--- Information supplied Enclosed Below ---

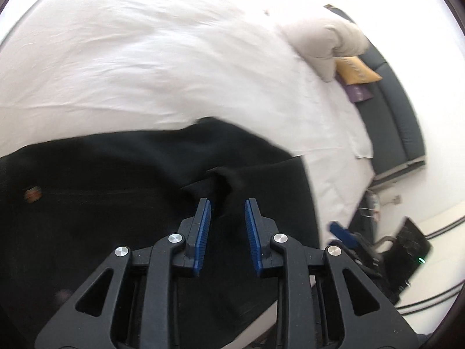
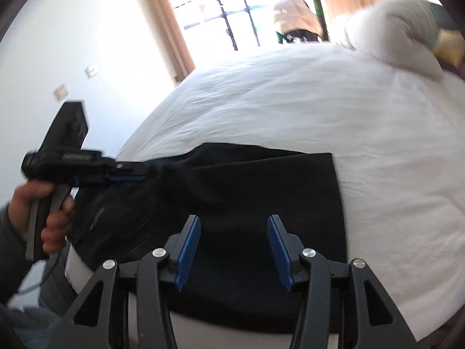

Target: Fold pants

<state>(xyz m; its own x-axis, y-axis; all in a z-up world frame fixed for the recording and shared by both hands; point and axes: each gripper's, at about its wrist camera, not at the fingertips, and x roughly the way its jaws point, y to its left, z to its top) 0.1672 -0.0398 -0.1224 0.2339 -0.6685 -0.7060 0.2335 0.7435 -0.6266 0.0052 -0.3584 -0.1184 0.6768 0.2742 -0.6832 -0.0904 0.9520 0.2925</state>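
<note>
The black pants (image 2: 247, 203) lie at 12 o'clock from both grippers. Left gripper (image 1: 227, 221) is partly open around a fold; right gripper (image 2: 234, 238) is wide open, empty.

The plain black fabric pants (image 1: 122, 180) carry no pattern, save a small round orange-brown spot (image 1: 33, 194) at nine o'clock in the left wrist view. They lie on a plain white wrinkled bedsheet (image 1: 130, 58). At two o'clock sits an off-white puffy pillow (image 1: 325, 40), with a mustard-yellow cushion (image 1: 356, 69) dotted in a pale line and a purple flat item (image 1: 359, 92) beside it, against a dark grey padded headboard (image 1: 392, 116). Both the left gripper (image 1: 227, 213) and right gripper (image 2: 234, 231) have matte black frames, ribbed blue finger pads (image 2: 189, 250) and silver round rivets (image 1: 176, 238). Tan curtains (image 2: 171, 26) flank the bright window at twelve o'clock in the right wrist view.
</note>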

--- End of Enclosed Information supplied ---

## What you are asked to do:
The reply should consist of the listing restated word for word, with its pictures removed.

## Task answer:
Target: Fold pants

<state>(xyz m; its own x-axis, y-axis; all in a z-up world frame fixed for the recording and shared by both hands; point and axes: each gripper's, at about its wrist camera, not at the fingertips, and x roughly the way its jaws point, y to its left, z to its top) 0.1672 -0.0398 -0.1224 0.2339 -0.6685 -0.7060 0.2335 0.7435 -0.6266 0.0052 -0.3584 -0.1184 0.6768 0.2742 -0.6832 -0.0904 0.9520 0.2925</state>
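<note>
The black pants (image 2: 247, 203) lie at 12 o'clock from both grippers. Left gripper (image 1: 227, 221) is partly open around a fold; right gripper (image 2: 234, 238) is wide open, empty.

The plain black fabric pants (image 1: 122, 180) carry no pattern, save a small round orange-brown spot (image 1: 33, 194) at nine o'clock in the left wrist view. They lie on a plain white wrinkled bedsheet (image 1: 130, 58). At two o'clock sits an off-white puffy pillow (image 1: 325, 40), with a mustard-yellow cushion (image 1: 356, 69) dotted in a pale line and a purple flat item (image 1: 359, 92) beside it, against a dark grey padded headboard (image 1: 392, 116). Both the left gripper (image 1: 227, 213) and right gripper (image 2: 234, 231) have matte black frames, ribbed blue finger pads (image 2: 189, 250) and silver round rivets (image 1: 176, 238). Tan curtains (image 2: 171, 26) flank the bright window at twelve o'clock in the right wrist view.
</note>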

What the exercise required is now complete.